__Task item__: Of the material below, the lines to be retyped are those from the line containing "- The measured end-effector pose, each" through the line containing "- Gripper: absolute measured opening", inclusive; reproduce them exactly.

__Records for the exercise__:
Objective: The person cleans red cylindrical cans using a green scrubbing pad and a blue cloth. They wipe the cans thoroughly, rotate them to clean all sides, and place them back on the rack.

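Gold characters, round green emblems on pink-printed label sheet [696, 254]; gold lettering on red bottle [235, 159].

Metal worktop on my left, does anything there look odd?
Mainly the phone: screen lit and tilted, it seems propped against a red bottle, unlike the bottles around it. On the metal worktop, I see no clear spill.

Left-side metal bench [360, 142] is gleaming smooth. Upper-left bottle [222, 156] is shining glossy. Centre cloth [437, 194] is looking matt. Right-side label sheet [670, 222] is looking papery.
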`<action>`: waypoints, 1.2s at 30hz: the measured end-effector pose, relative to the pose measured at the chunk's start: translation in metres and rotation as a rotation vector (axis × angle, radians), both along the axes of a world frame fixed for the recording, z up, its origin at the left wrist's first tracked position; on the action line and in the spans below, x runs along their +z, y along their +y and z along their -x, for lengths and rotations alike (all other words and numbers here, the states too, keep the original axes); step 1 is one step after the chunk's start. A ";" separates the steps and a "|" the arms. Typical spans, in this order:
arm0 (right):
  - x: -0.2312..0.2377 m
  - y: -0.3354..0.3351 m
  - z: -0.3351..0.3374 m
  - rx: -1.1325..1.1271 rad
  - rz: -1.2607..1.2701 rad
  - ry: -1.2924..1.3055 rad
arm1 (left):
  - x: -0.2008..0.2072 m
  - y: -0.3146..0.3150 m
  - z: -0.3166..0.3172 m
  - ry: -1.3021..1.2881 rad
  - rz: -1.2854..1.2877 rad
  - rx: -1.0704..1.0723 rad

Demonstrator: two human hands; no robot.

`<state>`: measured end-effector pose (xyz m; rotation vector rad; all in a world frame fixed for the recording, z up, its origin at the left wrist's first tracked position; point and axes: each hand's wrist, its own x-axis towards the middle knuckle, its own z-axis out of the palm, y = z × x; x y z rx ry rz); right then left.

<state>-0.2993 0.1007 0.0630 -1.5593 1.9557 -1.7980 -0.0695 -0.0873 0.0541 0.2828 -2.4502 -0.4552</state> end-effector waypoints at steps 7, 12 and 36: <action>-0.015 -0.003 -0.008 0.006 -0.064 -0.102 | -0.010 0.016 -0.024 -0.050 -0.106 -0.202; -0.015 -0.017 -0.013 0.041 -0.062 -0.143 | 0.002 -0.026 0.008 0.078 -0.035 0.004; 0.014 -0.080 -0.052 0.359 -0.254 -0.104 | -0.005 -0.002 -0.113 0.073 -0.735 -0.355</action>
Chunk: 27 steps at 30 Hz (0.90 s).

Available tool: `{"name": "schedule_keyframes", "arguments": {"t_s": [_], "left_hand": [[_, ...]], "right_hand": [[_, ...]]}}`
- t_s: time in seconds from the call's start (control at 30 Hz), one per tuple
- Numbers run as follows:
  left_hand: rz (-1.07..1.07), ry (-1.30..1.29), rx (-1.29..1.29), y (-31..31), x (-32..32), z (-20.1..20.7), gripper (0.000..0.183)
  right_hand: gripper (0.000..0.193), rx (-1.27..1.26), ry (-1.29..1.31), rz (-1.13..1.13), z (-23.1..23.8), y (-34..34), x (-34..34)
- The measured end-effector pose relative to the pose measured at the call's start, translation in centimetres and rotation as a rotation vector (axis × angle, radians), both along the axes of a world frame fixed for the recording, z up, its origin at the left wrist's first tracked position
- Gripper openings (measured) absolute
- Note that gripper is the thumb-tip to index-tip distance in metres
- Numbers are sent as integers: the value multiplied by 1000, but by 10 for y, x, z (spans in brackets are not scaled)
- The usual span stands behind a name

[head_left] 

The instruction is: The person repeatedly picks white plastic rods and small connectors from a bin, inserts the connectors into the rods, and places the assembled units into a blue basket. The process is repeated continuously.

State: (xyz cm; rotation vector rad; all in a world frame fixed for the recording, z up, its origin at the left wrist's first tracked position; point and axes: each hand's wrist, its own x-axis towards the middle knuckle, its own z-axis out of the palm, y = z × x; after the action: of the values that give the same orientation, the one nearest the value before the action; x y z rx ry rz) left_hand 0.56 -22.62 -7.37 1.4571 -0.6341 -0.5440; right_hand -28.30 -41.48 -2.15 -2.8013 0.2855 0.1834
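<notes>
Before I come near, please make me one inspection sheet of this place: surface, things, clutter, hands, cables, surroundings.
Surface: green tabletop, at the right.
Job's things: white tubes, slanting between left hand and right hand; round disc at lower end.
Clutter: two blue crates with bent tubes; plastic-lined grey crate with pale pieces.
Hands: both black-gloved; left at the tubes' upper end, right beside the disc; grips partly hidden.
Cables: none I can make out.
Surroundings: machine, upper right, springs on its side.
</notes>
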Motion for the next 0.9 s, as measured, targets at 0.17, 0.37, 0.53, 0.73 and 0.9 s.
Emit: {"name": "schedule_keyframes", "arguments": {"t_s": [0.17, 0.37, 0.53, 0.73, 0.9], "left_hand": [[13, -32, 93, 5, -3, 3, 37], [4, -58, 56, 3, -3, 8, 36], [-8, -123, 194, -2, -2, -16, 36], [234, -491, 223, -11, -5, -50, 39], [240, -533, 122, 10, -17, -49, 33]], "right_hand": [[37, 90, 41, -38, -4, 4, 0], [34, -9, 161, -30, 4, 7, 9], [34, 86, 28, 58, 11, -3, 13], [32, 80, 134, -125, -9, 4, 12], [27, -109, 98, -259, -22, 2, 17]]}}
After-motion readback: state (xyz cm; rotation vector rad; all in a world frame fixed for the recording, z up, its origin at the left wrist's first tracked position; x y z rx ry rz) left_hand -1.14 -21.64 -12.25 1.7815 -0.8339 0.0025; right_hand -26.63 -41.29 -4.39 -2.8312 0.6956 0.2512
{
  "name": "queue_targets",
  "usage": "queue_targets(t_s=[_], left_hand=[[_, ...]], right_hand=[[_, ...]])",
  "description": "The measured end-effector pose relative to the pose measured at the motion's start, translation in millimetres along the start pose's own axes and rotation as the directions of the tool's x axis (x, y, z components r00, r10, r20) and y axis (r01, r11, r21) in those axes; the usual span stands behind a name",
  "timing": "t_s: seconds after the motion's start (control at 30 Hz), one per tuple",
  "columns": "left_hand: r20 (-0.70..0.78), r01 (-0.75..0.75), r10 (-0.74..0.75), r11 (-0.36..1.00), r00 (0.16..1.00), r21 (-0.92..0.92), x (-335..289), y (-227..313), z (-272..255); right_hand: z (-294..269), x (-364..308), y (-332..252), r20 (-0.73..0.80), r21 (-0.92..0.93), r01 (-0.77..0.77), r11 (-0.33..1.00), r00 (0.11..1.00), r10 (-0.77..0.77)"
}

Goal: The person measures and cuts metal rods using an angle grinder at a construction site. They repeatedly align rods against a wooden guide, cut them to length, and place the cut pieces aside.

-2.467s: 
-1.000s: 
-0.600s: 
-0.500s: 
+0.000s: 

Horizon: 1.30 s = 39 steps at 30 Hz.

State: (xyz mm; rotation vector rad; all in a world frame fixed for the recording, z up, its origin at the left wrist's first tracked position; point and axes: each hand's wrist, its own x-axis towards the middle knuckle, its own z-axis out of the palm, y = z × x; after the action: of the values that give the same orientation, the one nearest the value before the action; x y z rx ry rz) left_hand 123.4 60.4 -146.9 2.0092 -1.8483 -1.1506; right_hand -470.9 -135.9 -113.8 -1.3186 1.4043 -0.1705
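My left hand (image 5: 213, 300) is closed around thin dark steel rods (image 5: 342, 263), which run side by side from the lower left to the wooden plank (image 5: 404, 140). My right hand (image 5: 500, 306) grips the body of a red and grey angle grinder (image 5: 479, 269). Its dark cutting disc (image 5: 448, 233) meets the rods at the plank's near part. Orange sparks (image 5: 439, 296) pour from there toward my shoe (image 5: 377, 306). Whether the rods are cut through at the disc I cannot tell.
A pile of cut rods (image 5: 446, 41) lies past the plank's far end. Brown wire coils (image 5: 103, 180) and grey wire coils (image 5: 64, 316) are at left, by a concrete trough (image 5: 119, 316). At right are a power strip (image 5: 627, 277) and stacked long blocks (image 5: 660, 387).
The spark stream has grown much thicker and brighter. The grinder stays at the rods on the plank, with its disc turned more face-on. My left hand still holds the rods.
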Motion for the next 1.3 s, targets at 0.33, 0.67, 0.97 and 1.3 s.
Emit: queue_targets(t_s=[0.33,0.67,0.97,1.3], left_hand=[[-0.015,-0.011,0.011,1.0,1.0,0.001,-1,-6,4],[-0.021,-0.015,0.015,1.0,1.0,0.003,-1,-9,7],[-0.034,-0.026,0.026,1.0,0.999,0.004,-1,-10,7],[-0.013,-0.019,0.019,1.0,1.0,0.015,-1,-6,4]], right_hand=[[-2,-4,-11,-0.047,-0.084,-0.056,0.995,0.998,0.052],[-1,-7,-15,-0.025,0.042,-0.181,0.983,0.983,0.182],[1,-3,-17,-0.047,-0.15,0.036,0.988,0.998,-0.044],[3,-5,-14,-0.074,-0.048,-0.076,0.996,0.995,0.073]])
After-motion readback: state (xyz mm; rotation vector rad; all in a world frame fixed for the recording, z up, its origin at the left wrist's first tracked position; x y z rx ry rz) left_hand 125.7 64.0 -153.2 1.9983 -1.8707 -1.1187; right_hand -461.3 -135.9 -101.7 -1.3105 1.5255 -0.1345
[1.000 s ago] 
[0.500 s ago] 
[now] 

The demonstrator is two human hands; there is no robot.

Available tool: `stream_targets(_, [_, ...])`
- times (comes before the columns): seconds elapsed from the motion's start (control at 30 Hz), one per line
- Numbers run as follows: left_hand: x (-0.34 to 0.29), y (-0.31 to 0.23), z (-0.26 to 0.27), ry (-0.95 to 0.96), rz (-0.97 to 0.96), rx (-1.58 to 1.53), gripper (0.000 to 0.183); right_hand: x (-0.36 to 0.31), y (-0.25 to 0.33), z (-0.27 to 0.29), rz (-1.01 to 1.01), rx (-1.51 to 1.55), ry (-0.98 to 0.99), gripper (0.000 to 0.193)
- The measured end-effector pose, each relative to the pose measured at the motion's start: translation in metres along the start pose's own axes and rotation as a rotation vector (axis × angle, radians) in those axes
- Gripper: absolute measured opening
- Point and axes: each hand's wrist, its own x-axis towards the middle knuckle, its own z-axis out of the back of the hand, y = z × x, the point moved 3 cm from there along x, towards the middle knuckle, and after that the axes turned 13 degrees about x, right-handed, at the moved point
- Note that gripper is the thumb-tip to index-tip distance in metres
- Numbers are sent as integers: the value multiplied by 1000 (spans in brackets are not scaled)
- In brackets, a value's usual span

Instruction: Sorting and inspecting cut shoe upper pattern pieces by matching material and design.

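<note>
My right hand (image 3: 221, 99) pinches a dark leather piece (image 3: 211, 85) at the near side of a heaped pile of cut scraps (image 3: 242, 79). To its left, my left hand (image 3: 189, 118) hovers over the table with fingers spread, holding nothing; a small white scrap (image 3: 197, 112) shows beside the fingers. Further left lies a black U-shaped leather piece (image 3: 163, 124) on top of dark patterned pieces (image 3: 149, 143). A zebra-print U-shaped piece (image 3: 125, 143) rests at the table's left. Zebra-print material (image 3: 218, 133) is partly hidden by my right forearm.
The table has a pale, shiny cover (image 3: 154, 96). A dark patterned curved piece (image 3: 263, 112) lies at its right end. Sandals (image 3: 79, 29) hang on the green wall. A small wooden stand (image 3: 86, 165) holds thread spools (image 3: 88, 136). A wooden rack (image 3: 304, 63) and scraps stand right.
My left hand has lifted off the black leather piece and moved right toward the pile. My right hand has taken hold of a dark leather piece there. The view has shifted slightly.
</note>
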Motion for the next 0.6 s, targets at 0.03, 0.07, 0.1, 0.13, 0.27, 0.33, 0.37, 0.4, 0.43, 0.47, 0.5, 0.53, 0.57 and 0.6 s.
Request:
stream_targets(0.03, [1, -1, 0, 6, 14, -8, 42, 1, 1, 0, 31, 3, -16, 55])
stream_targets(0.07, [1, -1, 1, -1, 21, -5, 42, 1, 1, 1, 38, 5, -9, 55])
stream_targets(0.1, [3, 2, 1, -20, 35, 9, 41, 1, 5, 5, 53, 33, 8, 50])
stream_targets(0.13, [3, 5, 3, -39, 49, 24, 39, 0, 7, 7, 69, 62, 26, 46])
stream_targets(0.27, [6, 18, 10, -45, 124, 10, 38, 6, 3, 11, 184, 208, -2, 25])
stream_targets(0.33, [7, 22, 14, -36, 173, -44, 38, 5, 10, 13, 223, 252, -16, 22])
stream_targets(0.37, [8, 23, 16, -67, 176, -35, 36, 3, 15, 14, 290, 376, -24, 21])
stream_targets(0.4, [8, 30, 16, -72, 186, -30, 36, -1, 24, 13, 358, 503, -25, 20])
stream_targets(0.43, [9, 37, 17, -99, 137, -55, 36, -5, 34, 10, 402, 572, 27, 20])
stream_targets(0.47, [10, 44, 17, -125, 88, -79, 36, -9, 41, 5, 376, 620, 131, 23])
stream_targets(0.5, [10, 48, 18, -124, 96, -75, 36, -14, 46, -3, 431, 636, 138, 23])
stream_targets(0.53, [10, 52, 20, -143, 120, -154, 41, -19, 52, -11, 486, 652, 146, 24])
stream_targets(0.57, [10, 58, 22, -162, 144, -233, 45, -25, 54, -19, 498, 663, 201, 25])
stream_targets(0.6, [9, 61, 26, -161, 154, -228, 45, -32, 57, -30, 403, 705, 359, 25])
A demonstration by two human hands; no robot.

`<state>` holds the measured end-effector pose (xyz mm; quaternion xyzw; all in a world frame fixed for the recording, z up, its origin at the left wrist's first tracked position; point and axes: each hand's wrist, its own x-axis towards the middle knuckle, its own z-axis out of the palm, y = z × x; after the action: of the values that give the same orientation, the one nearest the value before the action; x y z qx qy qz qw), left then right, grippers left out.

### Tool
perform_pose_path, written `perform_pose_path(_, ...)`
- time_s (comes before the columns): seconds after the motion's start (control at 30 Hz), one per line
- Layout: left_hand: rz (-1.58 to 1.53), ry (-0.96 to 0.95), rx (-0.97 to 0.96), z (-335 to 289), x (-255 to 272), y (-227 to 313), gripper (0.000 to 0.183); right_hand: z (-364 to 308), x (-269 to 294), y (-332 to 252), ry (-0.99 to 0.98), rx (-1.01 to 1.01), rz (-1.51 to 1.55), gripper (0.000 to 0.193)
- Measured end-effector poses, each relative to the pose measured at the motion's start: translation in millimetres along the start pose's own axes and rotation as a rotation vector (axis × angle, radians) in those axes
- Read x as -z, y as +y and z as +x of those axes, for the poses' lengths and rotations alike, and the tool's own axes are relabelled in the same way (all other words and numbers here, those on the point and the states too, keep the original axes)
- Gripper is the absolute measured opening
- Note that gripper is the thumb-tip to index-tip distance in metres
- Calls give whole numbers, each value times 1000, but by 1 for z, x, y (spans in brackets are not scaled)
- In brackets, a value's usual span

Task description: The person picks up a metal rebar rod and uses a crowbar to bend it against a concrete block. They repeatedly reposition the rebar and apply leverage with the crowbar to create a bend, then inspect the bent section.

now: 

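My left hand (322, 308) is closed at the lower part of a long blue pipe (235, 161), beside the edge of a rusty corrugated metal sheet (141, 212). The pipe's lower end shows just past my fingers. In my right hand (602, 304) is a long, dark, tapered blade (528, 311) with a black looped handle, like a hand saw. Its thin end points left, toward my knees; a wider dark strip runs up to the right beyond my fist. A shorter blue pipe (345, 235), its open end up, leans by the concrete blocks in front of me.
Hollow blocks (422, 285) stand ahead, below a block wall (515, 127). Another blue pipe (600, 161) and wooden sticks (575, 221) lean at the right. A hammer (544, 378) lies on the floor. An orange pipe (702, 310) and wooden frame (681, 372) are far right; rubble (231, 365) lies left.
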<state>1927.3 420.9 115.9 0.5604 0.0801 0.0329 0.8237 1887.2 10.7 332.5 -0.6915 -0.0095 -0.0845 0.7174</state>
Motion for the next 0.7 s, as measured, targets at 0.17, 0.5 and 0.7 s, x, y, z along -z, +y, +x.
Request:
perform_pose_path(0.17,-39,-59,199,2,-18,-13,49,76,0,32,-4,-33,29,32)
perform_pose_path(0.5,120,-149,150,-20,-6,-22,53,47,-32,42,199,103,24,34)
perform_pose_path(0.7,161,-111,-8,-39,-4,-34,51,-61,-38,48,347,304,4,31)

__Solution for this exercise__:
- The measured end-effector pose, each relative to the pose measured at the motion's start: translation in metres along the start pose's own axes and rotation as a rotation vector (axis × angle, radians) in those axes
- Gripper: absolute measured opening

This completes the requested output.